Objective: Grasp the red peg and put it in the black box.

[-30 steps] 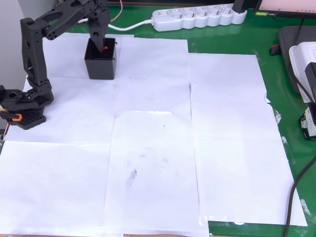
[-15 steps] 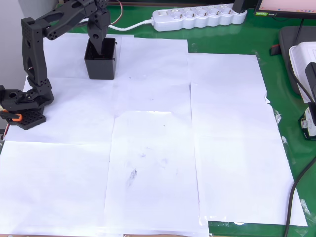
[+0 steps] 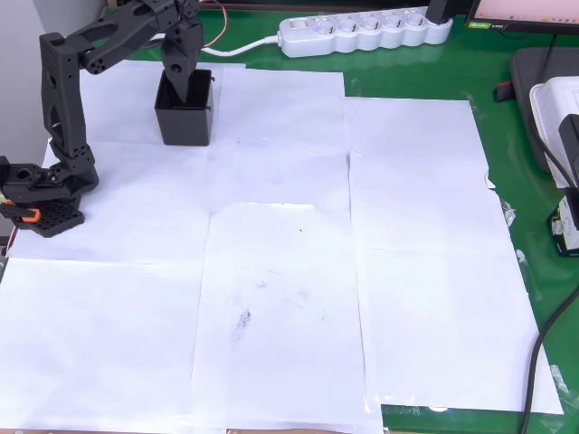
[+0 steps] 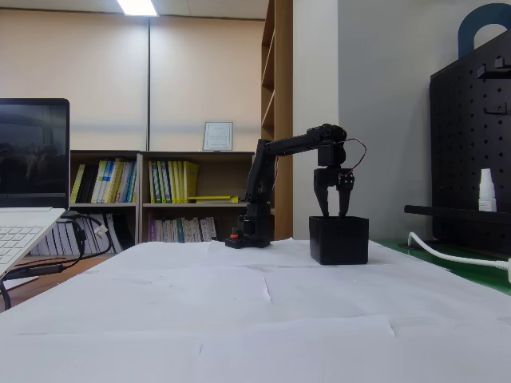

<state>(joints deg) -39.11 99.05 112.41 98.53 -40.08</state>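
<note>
The black box (image 3: 185, 125) stands on the white paper at the back left of the overhead view, and right of centre in the fixed view (image 4: 339, 239). My gripper (image 3: 185, 84) points straight down into the box's open top. From the side the gripper (image 4: 334, 212) has its two fingers apart, with their tips at the box rim and nothing visible between them. The red peg is hidden; no red shows at the fingers or around the box.
The arm's base (image 3: 41, 194) sits at the left edge. A white power strip (image 3: 362, 32) lies along the back, and cables and a white device (image 3: 561, 117) are at the right. White paper sheets (image 3: 289, 271) cover the green mat. A laptop (image 4: 24, 223) stands at the left.
One second ago a red spot showed at the gripper tip over the box. It is gone from view now. The arm has barely moved.
</note>
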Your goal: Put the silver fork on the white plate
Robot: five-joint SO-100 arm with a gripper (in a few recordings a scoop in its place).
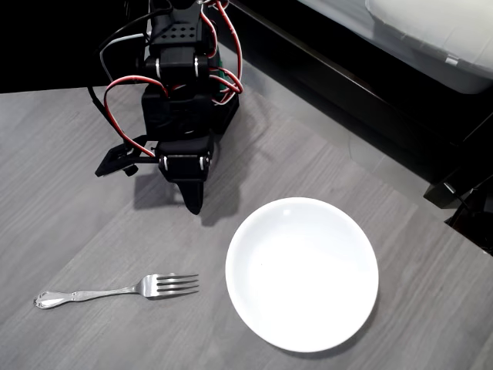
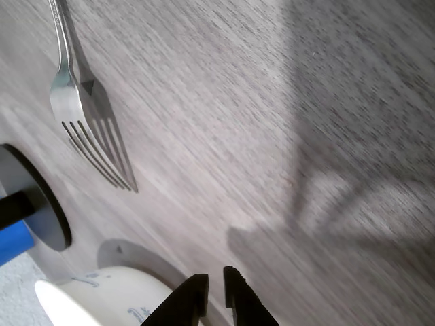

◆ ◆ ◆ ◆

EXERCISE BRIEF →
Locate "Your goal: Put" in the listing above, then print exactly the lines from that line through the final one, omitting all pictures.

RESPONSE TO THIS TASK →
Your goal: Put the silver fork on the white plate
Robot: five-joint SO-100 arm with a gripper (in a few recordings a scoop in its place).

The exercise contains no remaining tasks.